La controverse actuelle « n’est pas digne de la Turquie (...). C’est très regrettable », a affirmé M. Gül à la presse avant son départ d’Ankara pour la conférence Euromed entre l’UE et les pays méditerranéens en Crète (Grèce).
Quelques heures plus tard, le chef d’état-major de l’armée, le général Hilmi Ozkok, exprimait toutefois son « inquiétude » concernant de récentes nominations de figures islamistes à des postes-clés de l’Administration par le gouvernement du Parti de la justice et du développement (AKP), issu de la mouvance islamiste, selon des journalistes présents à une conférence de presse restreinte.
« Le général Ozkok a fait part d’inquiétudes générales (...).
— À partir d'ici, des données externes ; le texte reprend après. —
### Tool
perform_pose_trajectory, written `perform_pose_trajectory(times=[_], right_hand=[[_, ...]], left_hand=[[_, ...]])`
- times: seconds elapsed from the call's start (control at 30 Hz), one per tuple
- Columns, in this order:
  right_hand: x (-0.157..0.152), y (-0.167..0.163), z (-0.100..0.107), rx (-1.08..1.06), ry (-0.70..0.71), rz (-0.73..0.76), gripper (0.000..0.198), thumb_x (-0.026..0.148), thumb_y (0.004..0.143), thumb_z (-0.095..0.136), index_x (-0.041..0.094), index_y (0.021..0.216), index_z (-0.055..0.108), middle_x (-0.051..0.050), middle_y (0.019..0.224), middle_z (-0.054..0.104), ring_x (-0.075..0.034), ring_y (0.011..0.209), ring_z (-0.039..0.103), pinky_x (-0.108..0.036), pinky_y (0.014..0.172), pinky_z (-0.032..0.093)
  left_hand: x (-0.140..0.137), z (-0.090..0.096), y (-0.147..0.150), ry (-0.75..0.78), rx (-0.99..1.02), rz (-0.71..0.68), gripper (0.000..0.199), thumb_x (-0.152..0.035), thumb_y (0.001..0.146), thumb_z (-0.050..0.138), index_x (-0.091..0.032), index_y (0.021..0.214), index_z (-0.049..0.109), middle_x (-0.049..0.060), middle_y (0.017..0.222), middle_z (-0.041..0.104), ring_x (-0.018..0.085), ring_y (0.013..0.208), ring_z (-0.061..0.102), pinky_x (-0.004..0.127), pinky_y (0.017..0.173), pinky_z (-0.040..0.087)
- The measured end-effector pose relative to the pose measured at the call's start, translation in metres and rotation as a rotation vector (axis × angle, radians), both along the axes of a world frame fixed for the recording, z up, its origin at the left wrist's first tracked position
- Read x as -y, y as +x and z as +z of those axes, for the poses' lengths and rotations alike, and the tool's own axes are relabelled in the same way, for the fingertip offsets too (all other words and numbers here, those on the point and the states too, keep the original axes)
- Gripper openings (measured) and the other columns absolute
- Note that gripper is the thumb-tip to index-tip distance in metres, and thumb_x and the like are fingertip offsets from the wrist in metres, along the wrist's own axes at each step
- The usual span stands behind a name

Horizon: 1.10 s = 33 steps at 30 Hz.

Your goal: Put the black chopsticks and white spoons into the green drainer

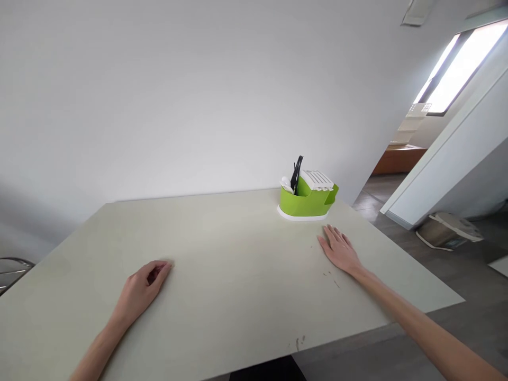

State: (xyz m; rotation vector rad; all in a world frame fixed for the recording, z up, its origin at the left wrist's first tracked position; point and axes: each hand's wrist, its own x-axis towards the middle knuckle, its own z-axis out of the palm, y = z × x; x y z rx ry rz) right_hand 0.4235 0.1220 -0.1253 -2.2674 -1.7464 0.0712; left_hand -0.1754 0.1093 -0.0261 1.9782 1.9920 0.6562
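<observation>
Bare forearms [420, 329] stretched in from the bottom edge over the pale counter [238, 296]. The left hand [137, 291] rested there on its side, fingers [162, 275] curled, thumb and forefinger tips nearly or wholly together; whether they pinched anything could not be told. The right hand [340, 251] lay palm down, fingers extended and slightly spread, gripping nothing, just in front of the green caddy [304, 206]. That caddy stood near the counter's far right corner, bearing black utensils [296, 175] and a white slotted top [317, 180].
</observation>
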Motion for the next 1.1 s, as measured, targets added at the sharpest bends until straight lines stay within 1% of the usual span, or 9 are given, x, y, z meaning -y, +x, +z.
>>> perform_pose_trajectory(times=[0.17, 0.3, 0.43, 0.53, 0.6, 0.7, 0.77, 0.93, 1.1], right_hand=[[-0.001, -0.001, -0.002, 0.020, -0.004, -0.002, 0.078, 0.059, 0.106, 0.016, 0.012, 0.164, 0.037, -0.010, 0.173, 0.031, -0.028, 0.161, 0.024, -0.047, 0.132, 0.017], [-0.001, 0.000, -0.003, 0.028, -0.005, -0.007, 0.077, 0.058, 0.106, 0.015, 0.013, 0.165, 0.037, -0.009, 0.173, 0.030, -0.028, 0.161, 0.024, -0.047, 0.132, 0.017], [-0.002, 0.001, -0.003, 0.028, 0.003, -0.006, 0.075, 0.057, 0.106, 0.017, 0.015, 0.164, 0.038, -0.008, 0.173, 0.031, -0.027, 0.161, 0.024, -0.047, 0.132, 0.017], [-0.006, 0.001, -0.003, 0.019, 0.009, -0.005, 0.074, 0.057, 0.106, 0.018, 0.015, 0.164, 0.038, -0.008, 0.173, 0.032, -0.027, 0.161, 0.024, -0.048, 0.132, 0.017], [-0.010, 0.002, -0.002, 0.009, 0.013, -0.011, 0.076, 0.057, 0.106, 0.018, 0.013, 0.165, 0.034, -0.009, 0.173, 0.030, -0.027, 0.161, 0.024, -0.048, 0.132, 0.017], [-0.020, 0.002, 0.000, -0.012, 0.028, -0.030, 0.080, 0.059, 0.105, 0.018, 0.010, 0.168, 0.022, -0.011, 0.175, 0.025, -0.026, 0.161, 0.024, -0.047, 0.132, 0.018], [-0.028, 0.001, 0.000, -0.026, 0.039, -0.047, 0.082, 0.059, 0.105, 0.018, 0.009, 0.169, 0.018, -0.013, 0.175, 0.023, -0.026, 0.161, 0.024, -0.047, 0.132, 0.018], [-0.043, 0.001, 0.000, -0.055, 0.046, -0.093, 0.084, 0.060, 0.104, 0.019, 0.006, 0.168, 0.020, -0.016, 0.174, 0.025, -0.029, 0.161, 0.025, -0.048, 0.132, 0.017], [-0.045, 0.003, -0.003, -0.063, 0.045, -0.103, 0.085, 0.060, 0.104, 0.019, 0.004, 0.167, 0.023, -0.017, 0.173, 0.027, -0.029, 0.161, 0.024, -0.047, 0.132, 0.015]], left_hand=[[-0.011, 0.006, 0.007, -0.023, -0.052, 0.014, 0.049, -0.070, 0.093, 0.045, -0.029, 0.099, 0.071, -0.003, 0.075, 0.071, 0.018, 0.065, 0.062, 0.027, 0.064, 0.048], [-0.015, 0.007, 0.013, -0.016, -0.087, 0.056, 0.048, -0.068, 0.093, 0.043, -0.030, 0.097, 0.071, -0.003, 0.069, 0.067, 0.018, 0.063, 0.061, 0.027, 0.061, 0.046], [-0.008, 0.004, 0.015, -0.024, -0.054, 0.058, 0.047, -0.068, 0.093, 0.044, -0.030, 0.100, 0.071, -0.003, 0.073, 0.070, 0.018, 0.064, 0.062, 0.027, 0.062, 0.047], [-0.003, 0.003, 0.016, -0.012, -0.039, 0.051, 0.046, -0.067, 0.093, 0.046, -0.029, 0.099, 0.072, -0.002, 0.077, 0.072, 0.018, 0.065, 0.063, 0.027, 0.063, 0.047], [-0.002, 0.003, 0.017, 0.007, -0.038, 0.050, 0.045, -0.066, 0.092, 0.047, -0.029, 0.096, 0.072, -0.002, 0.077, 0.073, 0.018, 0.064, 0.063, 0.027, 0.063, 0.048], [-0.003, 0.003, 0.019, 0.036, -0.035, 0.039, 0.044, -0.065, 0.093, 0.047, -0.028, 0.094, 0.072, -0.001, 0.077, 0.073, 0.017, 0.063, 0.063, 0.026, 0.060, 0.047], [-0.003, 0.004, 0.019, 0.044, -0.036, 0.030, 0.045, -0.065, 0.093, 0.047, -0.028, 0.092, 0.072, -0.001, 0.076, 0.073, 0.017, 0.062, 0.062, 0.026, 0.059, 0.047], [-0.002, 0.006, 0.020, 0.019, -0.047, 0.034, 0.046, -0.066, 0.094, 0.044, -0.028, 0.094, 0.071, -0.001, 0.075, 0.072, 0.017, 0.061, 0.062, 0.026, 0.060, 0.047], [-0.002, 0.005, 0.020, 0.006, -0.054, 0.043, 0.046, -0.066, 0.094, 0.043, -0.029, 0.095, 0.070, -0.002, 0.076, 0.071, 0.017, 0.062, 0.062, 0.027, 0.062, 0.047]])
Il a surtout fait état d’un malaise (de l’armée) concernant des nominations », a affirmé à la chaîne de télévision d’information CNN-Turk le chroniqueur du journal Milliyet.
La conférence, à laquelle n’assistait pas la presse étrangère, faisait suite à une information parue vendredi dans le journal de centre-gauche Cumhuriyet, reprise par d’autres quotidiens, faisant état d’un « malaise des jeunes officiers » quant aux projets de réforme du gouvernement, surveillés de près par l’armée qui se veut le gardien des valeurs républicaines et laïques du pays.
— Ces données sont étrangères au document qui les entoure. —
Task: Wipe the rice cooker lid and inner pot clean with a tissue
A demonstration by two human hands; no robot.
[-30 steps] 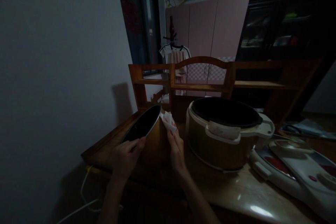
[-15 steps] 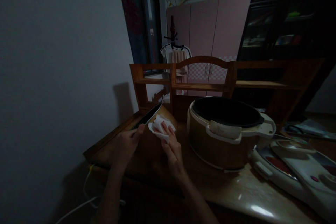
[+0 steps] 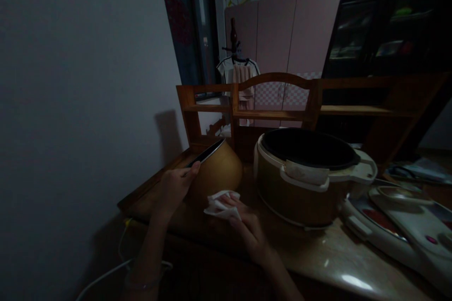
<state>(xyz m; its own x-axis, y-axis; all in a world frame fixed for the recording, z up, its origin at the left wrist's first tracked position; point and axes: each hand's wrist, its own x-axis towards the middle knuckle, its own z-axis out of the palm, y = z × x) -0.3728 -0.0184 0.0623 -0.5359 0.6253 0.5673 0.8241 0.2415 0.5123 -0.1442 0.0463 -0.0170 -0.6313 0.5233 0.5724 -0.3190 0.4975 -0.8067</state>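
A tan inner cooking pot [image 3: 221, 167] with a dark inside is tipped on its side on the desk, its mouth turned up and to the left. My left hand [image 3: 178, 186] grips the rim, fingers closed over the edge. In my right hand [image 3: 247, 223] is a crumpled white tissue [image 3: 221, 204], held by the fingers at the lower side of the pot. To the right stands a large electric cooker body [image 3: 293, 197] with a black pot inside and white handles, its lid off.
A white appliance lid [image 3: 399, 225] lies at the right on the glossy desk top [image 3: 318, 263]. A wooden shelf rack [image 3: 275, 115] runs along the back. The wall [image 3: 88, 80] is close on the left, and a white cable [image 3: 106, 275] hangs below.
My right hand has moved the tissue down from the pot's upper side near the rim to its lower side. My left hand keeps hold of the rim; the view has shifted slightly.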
Selon ce quotidien, le général Ozkok aurait fait part, la semaine dernière, au Premier ministre Recep Tayyip Erdogan du mécontentement de la hiérarchie militaire quant à une radicalisation de l’islam en Turquie, pays musulman au régime strictement laïc.
M. Erdogan a démenti dimanche ces informations.
« Il peut y avoir des nuances sur des opinions, mais il n’y a pas de divergences sur les principes fondamentaux » comme la laïcité et l’indivisibilité de l’État, a affirmé pour sa part le général Ozkok.
Le chef de l’armée s’est également affirmé en faveur d’une intégration de la Turquie à l’Union européenne, mais « à condition que l’unité nationale du pays ne soit pas remise en question », selon Ilnur Cevik, rédacteur en chef du quotidien de langue anglaise Turkish Daily News.
Selon la presse, les militaires craignent que les réformes proeuropéennes à l’étude n’encouragent les mouvements séparatistes en Turquie qui sort à peine d’une rébellion armée (1984-1999) menée par le Parti des travailleurs du Kurdistan (PKK, rebaptisé Kadek) et qui a fait plus de 36 000 morts.
Une nouvelle série de réformes, préparée par le gouvernement mais non encore soumise au Parlement, prévoit notamment la levée de certains obstacles à la liberté d’expression et de religion, et vise à autoriser la diffusion d’émissions en kurde sur les stations de radio et les chaînes de télévision privées.
Le secrétaire général du Conseil national de sécurité, organe au moyen duquel l’armée exerce une influence sur la politique du gouvernement, avait récemment exprimé son opposition à plusieurs réformes envisagées, dont la diffusion de la langue kurde sur des chaînes audiovisuelles commerciales, selon la presse.
M. Gül a relevé pour sa part hier que les informations de presse apparaissaient à un moment où « la Turquie est plus que jamais impliquée dans un processus de rapprochement » avec l’UE.